RIMINI – L’Amministrazione comunale si unisce al cordoglio del mondo della cultura italiano per la scomparsa di Ettore Scola, maestro e gran signore del cinema del nostro Paese, che ha saputo raccontare con ironia e lucidità la nostra storia recente. Prima attraverso i film sceneggiati (“I mostri” e “Il sorpasso”, entrambi di Dino Risi, “Io la conoscevo bene” di Antonio Pietrangeli) e poi attraverso quelli diretti (“C’eravamo tanto amati”, “Brutti sporchi e cattivi”, “Una giornata particolare”, “La famiglia”, “Concorrenza sleale”), solo per citarne alcuni, Scola ha composto la biografia collettiva del paese, ha ritratto, a volte con feroce sarcasmo a volte con malinconica indulgenza, le virtù ma soprattutto i vizi di una generazione travolta e tramortita dalla modernizzazione.
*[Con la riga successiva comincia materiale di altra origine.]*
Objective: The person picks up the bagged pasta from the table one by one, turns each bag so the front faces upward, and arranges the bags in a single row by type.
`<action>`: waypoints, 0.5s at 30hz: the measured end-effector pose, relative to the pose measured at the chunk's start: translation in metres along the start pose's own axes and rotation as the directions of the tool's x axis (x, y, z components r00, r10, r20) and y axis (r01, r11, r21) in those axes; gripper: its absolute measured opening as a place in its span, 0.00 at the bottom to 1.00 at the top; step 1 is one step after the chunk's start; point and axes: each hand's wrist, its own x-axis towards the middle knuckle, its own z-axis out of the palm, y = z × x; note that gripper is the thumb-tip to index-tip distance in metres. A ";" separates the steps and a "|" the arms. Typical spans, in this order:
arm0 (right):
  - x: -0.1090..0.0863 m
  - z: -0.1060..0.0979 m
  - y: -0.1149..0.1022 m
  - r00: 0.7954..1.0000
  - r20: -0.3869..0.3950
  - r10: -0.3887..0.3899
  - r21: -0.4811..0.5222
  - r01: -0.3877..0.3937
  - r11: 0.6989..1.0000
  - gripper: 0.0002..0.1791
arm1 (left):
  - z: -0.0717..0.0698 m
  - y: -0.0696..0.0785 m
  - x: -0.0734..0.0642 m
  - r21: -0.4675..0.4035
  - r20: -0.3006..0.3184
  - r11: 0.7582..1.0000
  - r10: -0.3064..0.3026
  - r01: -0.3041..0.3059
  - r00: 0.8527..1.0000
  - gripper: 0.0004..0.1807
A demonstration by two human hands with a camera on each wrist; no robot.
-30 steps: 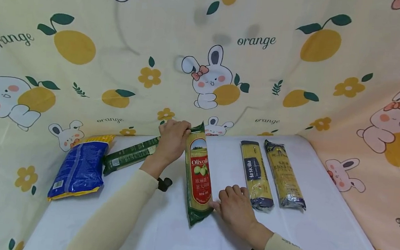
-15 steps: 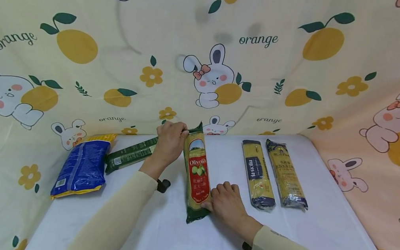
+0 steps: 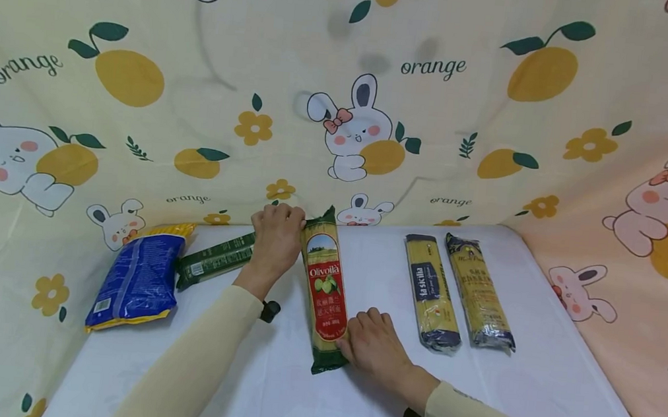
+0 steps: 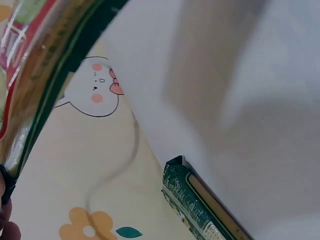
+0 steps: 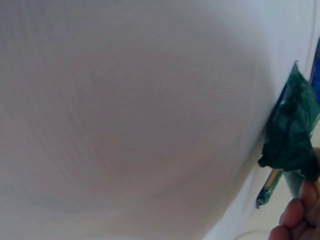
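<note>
A packet of spaghetti point(image 3: 327, 287) with a red Olivoilà label and green ends stands tilted over the middle of the table. My left hand point(image 3: 275, 240) pinches its top end at the left corner; in the left wrist view the fingertips point(image 4: 9, 232) show at that corner. Low on the packet's right side, my right hand point(image 3: 378, 348) grips the edge with the thumb on the front. The right wrist view shows the crumpled green bottom end point(image 5: 292, 127) beside the curled fingers point(image 5: 295, 217). Behind my left hand lies a second green packet point(image 3: 216, 261), its far end hidden.
On the left a blue and yellow bag point(image 3: 137, 277) leans near the cloth backdrop. Two yellow pasta packets, one with a dark blue label point(image 3: 433, 297) and one with dark ends point(image 3: 480, 294), lie side by side at the right on the white tabletop point(image 3: 538, 398).
The Olivoilà packet's top has shifted slightly left with my left hand. My right hand has moved left along with the packet's lower end, its thumb now over the front.
</note>
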 end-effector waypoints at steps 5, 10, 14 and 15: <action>-0.008 -0.006 0.002 0.999 0.024 0.047 0.006 -0.047 0.999 0.19 | 0.012 0.000 0.001 0.067 -0.079 0.987 0.154 -0.149 0.985 0.08; -0.018 -0.015 0.006 0.994 0.038 0.105 0.011 -0.106 0.994 0.20 | 0.022 0.007 0.004 0.171 0.007 0.965 0.202 -0.200 0.979 0.07; -0.024 -0.022 0.007 0.987 0.065 0.148 0.037 -0.151 0.988 0.20 | 0.028 0.017 0.009 0.229 0.134 0.953 0.174 -0.201 0.976 0.07; -0.025 -0.024 0.007 0.985 0.072 0.156 0.043 -0.160 0.986 0.20 | 0.030 0.019 0.010 0.237 0.163 0.950 0.166 -0.202 0.973 0.07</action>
Come in una di quelle sceneggiature sapientemente scritte dove amarezza e ironia si mescolano, il saluto della città ad Ettore Scola arriva nel giorno in cui Rimini celebra il 96esimo anniversario della nascita di Federico Fellini, suo grande amico fin dai tempi del settimanale satirico il “Marc’Aurelio” e le cui vite e carriere si intrecciarono ripetutamente. Uniti anche dal legame, a volte contrastato, con la nostra città, che oggi si stringe attorno alle figlie, Paola e Silvia, ricordando ancora con gratitudine l’impegno del padre come presidente della Fondazione Fellini tra il 2001 e il 2003. Una vicenda che ebbe anche risvolti amari, ma che non ha mai cambiato i sentimenti di amicizia che hanno legato il Maestro campano a questa città, dove fu ospite nel 2013 in occasione della festa per i 90 anni di Sergio Zavoli. Vi partecipò, con la solita straordinaria generosità, con parole di affetto per una città che ha sempre amato e con cui allora si riconciliava, presentando il suo ultimo film, “Che strano chiamarsi Federico”.
Il suo ultimo film, un omaggio all’amico riminese e a una certa idea di cinema, ha regalato al numeroso pubblico accorso al Teatro degli Atti alcuni momenti di commozione indimenticabile. Emozione che torna prepotente oggi, consapevoli che l’amarcord all’amico-Maestro rappresenta anche una sorta di suo straordinario testamento.